Of all the stores I have covered in this healthy grocery shopping series, Whole Foods is the store I know the best because this is where I personally do the majority of my shopping. What keeps me shopping here time after time is their quality standards and food philosophy.
They ensure there are no artificial preservatives, colors, flavors, sweeteners, hydrogenated fats or high-fructose corn syrup in any product in the market. Whole Foods Market has also shaped and developed industry standards — from animal welfare and meat quality to sustainable seafood and responsibly grown produce.
And they put the customer first. Wary to buy a new item? You can ask to try it. Shopping for one? They will portion any item to meet your needs. Only need half a watermelon? They will cut it for you. Moving away from chemical laden cans? They now offer jarred tomato products as well as tuna fish and even frozen beans.

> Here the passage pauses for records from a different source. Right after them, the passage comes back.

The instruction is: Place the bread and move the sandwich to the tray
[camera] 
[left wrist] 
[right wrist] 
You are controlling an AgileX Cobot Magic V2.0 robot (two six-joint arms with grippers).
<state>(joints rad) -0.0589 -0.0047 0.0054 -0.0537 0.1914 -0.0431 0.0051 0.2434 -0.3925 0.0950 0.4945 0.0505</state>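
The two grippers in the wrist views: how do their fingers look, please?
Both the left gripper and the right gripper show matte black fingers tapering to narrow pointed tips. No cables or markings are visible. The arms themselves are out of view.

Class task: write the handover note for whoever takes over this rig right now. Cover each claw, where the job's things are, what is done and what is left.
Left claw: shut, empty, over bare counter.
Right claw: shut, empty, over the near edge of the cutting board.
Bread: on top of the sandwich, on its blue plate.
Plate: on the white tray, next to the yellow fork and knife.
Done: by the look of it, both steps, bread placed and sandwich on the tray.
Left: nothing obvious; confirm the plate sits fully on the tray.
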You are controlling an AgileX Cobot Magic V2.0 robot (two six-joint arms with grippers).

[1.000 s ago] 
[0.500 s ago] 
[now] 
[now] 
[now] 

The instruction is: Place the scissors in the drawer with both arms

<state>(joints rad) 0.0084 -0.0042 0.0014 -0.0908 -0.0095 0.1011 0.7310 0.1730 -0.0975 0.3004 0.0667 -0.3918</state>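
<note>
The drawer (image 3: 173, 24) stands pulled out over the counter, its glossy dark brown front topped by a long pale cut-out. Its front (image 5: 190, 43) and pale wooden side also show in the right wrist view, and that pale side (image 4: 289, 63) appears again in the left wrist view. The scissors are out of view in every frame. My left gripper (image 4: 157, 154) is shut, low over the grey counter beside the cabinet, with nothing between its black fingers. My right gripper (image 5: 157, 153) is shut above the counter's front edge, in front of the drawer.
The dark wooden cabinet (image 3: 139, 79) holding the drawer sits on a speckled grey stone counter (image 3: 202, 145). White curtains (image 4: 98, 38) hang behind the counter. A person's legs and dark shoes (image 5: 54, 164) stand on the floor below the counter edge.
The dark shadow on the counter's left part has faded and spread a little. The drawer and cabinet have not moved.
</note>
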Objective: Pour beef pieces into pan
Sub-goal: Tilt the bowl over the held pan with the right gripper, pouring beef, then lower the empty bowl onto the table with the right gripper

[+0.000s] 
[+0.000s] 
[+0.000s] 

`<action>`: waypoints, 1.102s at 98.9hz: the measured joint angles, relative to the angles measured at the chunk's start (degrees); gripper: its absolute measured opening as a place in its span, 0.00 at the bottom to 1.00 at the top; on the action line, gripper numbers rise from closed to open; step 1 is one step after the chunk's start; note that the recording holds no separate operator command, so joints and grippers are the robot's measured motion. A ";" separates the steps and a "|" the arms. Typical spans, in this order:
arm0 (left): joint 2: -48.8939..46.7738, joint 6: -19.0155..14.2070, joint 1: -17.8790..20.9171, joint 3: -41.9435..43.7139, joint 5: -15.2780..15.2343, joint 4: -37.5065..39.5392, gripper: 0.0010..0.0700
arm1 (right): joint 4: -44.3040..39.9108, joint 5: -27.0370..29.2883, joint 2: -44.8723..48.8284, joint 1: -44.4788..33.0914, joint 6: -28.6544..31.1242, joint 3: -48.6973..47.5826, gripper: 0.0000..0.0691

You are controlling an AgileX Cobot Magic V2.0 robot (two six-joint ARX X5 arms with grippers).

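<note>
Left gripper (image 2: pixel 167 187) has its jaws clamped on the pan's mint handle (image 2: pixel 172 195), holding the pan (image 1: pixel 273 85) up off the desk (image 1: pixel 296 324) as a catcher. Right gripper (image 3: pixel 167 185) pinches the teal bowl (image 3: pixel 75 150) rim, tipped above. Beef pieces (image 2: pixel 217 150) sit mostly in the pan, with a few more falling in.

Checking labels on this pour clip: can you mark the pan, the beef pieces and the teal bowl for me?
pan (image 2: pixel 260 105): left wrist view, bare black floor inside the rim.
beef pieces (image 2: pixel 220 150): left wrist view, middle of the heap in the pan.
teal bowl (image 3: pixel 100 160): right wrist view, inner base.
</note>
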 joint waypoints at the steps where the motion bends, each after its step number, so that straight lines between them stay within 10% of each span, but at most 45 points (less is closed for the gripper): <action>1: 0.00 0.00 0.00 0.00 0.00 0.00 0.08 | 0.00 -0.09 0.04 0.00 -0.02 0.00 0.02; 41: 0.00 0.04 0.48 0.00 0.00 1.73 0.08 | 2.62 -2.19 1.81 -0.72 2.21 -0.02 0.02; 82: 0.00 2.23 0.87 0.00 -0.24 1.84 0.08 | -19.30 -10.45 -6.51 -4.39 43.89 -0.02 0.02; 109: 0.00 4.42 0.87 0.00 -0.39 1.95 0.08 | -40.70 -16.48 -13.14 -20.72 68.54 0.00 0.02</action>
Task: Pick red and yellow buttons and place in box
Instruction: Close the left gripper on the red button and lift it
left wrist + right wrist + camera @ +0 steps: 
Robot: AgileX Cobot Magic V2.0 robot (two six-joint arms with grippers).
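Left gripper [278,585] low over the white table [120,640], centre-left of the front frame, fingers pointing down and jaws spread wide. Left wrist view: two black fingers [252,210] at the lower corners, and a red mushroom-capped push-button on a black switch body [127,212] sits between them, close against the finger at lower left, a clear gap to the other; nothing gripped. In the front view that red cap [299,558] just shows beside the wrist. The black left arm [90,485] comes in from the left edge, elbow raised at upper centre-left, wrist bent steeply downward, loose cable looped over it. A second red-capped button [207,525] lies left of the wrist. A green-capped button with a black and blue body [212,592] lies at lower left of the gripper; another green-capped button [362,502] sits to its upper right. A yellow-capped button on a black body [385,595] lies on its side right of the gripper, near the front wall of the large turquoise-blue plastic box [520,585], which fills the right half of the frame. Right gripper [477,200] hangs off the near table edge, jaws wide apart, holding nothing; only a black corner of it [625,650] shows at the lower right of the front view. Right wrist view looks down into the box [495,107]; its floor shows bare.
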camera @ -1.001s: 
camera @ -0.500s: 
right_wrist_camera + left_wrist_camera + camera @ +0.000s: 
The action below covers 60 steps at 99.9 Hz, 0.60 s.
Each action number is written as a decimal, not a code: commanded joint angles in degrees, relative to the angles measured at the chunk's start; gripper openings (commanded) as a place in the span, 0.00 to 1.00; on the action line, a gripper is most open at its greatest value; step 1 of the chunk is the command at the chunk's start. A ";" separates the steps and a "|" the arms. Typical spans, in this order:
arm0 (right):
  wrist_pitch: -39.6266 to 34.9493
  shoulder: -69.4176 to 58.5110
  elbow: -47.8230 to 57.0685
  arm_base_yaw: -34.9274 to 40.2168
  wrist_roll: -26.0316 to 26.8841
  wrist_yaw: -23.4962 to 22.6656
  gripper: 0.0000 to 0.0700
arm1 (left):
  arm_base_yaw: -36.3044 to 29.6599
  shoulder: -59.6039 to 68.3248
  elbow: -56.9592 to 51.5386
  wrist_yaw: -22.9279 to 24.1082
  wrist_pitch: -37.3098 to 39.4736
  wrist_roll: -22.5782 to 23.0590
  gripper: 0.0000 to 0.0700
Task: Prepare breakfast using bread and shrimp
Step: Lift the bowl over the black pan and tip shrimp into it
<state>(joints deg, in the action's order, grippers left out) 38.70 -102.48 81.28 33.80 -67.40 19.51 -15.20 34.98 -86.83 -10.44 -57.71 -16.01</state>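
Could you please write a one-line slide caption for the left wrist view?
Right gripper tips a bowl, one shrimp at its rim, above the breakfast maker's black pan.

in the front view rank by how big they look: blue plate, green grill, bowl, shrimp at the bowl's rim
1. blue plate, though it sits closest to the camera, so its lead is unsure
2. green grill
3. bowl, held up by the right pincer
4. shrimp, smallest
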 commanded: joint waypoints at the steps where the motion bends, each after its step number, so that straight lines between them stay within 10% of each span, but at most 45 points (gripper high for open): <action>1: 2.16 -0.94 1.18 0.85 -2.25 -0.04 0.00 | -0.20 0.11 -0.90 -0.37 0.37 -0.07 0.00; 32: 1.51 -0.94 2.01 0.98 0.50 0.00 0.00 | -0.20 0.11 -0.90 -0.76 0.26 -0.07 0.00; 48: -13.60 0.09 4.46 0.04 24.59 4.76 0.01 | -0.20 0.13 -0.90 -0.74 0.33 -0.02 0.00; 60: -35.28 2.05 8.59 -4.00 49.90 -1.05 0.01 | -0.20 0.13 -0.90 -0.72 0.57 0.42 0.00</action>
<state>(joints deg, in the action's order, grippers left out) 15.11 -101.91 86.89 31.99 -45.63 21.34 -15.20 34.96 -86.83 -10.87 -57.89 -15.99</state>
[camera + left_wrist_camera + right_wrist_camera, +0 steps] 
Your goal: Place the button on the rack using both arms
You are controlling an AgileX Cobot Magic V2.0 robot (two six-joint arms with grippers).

Here, you can stock up on a great selection of organic and pastured meats, poultry, eggs and dairy, plus sustainably caught fish. Don’t miss out on the homemade chicken and turkey sausage in the butcher department. Try removing the casing and using it like ground meat. Ditch lunchmeat varieties and ask for their store-roasted turkey or roast beef, which can be sliced thin for sandwiches. Get the most bang for your buck and ask for a pound of salmon with the tail end removed.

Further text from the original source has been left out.